◆ **WORK TO BE COMPLETED**
Everything in the listing below needs restating exactly, apart from the pictures.

◆ **INPUT DATA**
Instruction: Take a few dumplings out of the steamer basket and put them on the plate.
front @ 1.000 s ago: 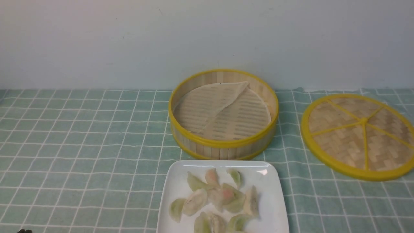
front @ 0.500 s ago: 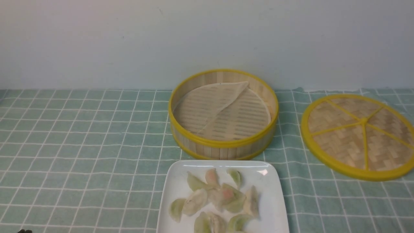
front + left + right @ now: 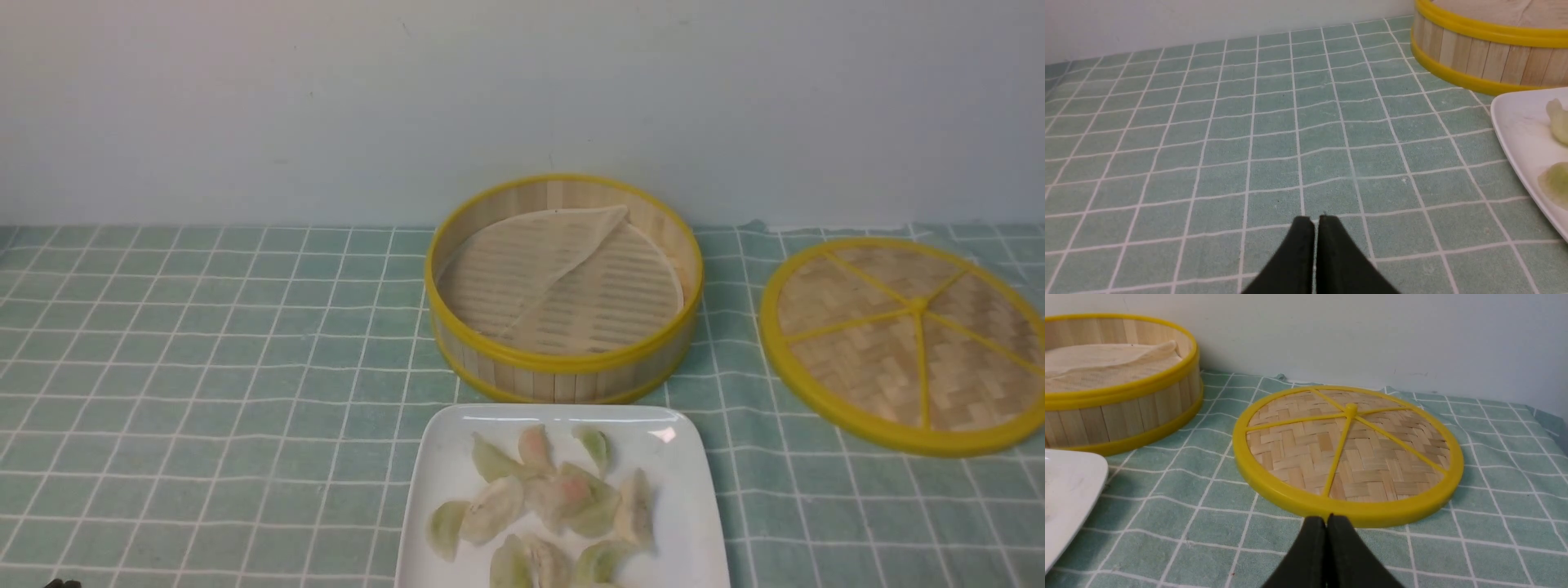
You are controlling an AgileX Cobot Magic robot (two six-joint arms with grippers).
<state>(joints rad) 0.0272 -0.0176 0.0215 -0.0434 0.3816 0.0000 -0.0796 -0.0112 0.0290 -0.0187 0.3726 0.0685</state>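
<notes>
Though small and clustered, easy enough to pick out: dumplings (image 3: 493, 510) on the plate (image 3: 682, 531), some overlapping near its centre, loners at about nine and one o'clock. Near edge of the plate cut off at six. Steamer basket (image 3: 563, 363) at twelve o'clock, just behind; only thin liner (image 3: 600, 233) and slats visible inside. Woven lid (image 3: 918, 304) at two o'clock from the plate. By appearance, transfer done; perhaps nothing left but leaving both arms parked.

Left gripper (image 3: 1316, 222): jaws narrow, tips together, nothing held. Right gripper (image 3: 1325, 522): likewise narrow and without load.

Handling, by judgement: light, soft, probably slick on glazed white. Likely to dent or tear under a hard squeeze. If adjusting any, best taken gently across the plump belly, not by thin pleats; start with loners, to avoid dragging neighbours.
</notes>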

◆ **SOLUTION FOR THIS TASK**
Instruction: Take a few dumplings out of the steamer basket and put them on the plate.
front @ 1.000 s ago: 
front @ 0.500 s ago: 
front + left + right @ now: 
You are controlling an AgileX Cobot Magic robot (two six-joint arms with grippers).
<state>(joints rad) 0.0272 -0.0176 0.0215 -0.0434 0.3816 0.0000 -0.0796 -0.0112 0.0290 -0.0187 0.3726 0.0685</state>
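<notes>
Though small and clustered, easy enough to pick out: dumplings (image 3: 493, 510) on the plate (image 3: 682, 531), some overlapping near its centre, loners at about nine and one o'clock. Near edge of the plate cut off at six. Steamer basket (image 3: 563, 363) at twelve o'clock, just behind; only thin liner (image 3: 600, 233) and slats visible inside. Woven lid (image 3: 918, 304) at two o'clock from the plate. By appearance, transfer done; perhaps nothing left but leaving both arms parked.

Left gripper (image 3: 1316, 222): jaws narrow, tips together, nothing held. Right gripper (image 3: 1325, 522): likewise narrow and without load.

Handling, by judgement: light, soft, probably slick on glazed white. Likely to dent or tear under a hard squeeze. If adjusting any, best taken gently across the plump belly, not by thin pleats; start with loners, to avoid dragging neighbours.
</notes>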

Nothing else remains in this exercise.